I don’t believe in ethics in that sense. Everything we do as humans is inevitably unavoidably determined by our true values shaped by millennia of cultural evolution on top of eons of biological evolution. Ethics is simply a system of low complexity simplified inter agent negotiation protocols/standards—not our true values at all. Our true individual values can only be understood through deep neuroscience/DL ala shard theory.
Individual humans working on AGI are motivated by their individual values, but the aggregate behavior of the entire tech economy is best understood on its own terms at the system level as an inhuman optimization process optimizing for some utility function ultimately related to individual human values and their interactions, but not in obvious ways, and not really related to ethics.
But that’s clearly an instrumental value. The expected utility of sacrificing his life may be high if he believes he will have an afterlife as a result. But if he just stops believing that, his beliefs (his epistemics) have changed, and so the expected utility calculation changes, and so the instrumental value of sacrificing his life has changed. His value for the afterlife doesn’t need to change at all.

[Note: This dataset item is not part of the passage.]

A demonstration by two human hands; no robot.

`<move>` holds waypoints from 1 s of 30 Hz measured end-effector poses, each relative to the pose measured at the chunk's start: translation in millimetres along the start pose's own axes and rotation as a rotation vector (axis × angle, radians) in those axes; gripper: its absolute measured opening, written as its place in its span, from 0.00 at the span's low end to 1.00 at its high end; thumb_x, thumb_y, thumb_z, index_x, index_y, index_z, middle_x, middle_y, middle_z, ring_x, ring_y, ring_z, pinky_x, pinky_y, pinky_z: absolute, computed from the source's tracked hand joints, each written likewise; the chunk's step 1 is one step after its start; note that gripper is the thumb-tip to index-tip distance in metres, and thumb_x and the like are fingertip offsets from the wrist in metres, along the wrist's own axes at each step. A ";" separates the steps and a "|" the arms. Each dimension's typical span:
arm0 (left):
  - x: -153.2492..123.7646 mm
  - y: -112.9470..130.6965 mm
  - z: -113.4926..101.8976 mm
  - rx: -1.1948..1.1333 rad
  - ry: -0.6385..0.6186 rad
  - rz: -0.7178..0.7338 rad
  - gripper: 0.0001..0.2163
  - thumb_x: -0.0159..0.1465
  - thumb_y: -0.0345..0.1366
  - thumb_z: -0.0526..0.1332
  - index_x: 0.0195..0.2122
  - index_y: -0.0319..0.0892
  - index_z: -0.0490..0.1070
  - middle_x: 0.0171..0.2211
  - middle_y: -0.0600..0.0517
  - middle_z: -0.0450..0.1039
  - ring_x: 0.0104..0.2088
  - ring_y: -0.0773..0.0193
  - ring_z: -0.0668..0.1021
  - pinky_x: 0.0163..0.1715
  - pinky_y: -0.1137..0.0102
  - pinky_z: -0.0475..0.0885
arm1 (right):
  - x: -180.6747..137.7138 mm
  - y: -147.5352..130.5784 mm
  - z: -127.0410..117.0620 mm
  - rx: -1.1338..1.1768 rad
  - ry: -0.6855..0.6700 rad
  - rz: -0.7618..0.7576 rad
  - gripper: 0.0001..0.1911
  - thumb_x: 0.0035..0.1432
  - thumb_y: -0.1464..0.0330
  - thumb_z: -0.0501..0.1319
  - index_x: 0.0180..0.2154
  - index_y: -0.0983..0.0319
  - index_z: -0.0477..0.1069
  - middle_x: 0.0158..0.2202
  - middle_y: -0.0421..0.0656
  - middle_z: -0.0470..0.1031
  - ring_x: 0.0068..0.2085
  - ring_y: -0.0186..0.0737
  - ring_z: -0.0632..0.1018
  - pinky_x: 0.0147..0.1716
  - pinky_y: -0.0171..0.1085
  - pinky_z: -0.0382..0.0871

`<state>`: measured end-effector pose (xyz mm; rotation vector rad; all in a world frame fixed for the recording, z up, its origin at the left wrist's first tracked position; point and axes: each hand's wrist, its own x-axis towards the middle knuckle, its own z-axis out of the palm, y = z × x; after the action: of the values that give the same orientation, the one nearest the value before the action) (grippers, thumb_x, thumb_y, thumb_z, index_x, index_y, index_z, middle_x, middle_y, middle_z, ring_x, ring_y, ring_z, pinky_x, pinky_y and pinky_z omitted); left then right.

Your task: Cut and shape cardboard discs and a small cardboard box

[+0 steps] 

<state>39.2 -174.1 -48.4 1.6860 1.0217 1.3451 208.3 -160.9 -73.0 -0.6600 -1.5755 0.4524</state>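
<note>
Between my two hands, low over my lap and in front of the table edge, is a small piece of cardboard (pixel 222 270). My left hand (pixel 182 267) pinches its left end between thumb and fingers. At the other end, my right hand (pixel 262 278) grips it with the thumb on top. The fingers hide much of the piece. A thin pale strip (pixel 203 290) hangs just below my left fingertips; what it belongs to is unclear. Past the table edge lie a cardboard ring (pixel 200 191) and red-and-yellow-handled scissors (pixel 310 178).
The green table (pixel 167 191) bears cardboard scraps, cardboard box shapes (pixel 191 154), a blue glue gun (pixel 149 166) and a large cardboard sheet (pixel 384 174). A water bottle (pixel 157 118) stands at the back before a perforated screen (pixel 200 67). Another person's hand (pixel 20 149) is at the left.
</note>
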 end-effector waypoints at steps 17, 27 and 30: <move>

You can imagine a jihadist who reads some epistemology and science books and as a result comes to believe that the statements in the Quaran weren’t those of God but rather of some ordinary human without any prophetic abilities. Which diminishes their credibility to those found in an arbitrary fiction book. So he may stop believing in God altogether. Even if only his beliefs have changed, it’s very unlikely he will continue to see any instrumental value in being a jihadist.
It’s like drinking a glass of clear liquid because you want to quench your thirst. Unfortunately the liquid contains poison, while you assumed it was pure water. Drinking poison here doesn’t mean you terminally value poison, it just means you had a false belief.
Regarding ethics/alignment: You talk about what people are actually motivated by. But this is arguably a hodgepodge of mostly provisional instrumental values that we would significantly modify if we changed our beliefs about the facts. As we have done in the past decades or centuries. First we may believe doing X is harmful, and so instrumentally disvalue X, then we may learn more about the consequences of doing X, such that we now believe X is beneficial or just harmless. Or the other way round. It would be no good to optimize an AI that is locked in with increasingly outdated instrumental values.
And an AI that always blindly follows our current instrumental values is also suboptimal: It may be much smarter than us, so it would avoid many epistemic mistakes we make. A child may value some amount of autonomy, but it also values being protected from bad choices by its smarter parents—choices which would harm it rather than benefit. An aligned ASI should act like such a parent: It should optimize for what we would want if we were better informed. (We may even terminally value some autonomy at the cost of making some avoidable instrumental mistakes, though only to some extent.) For this the AI has to find out what our terminal values are, and it has to use some method of aggregating them, since our values might conflict in some cases. That’s what normative ethics is about.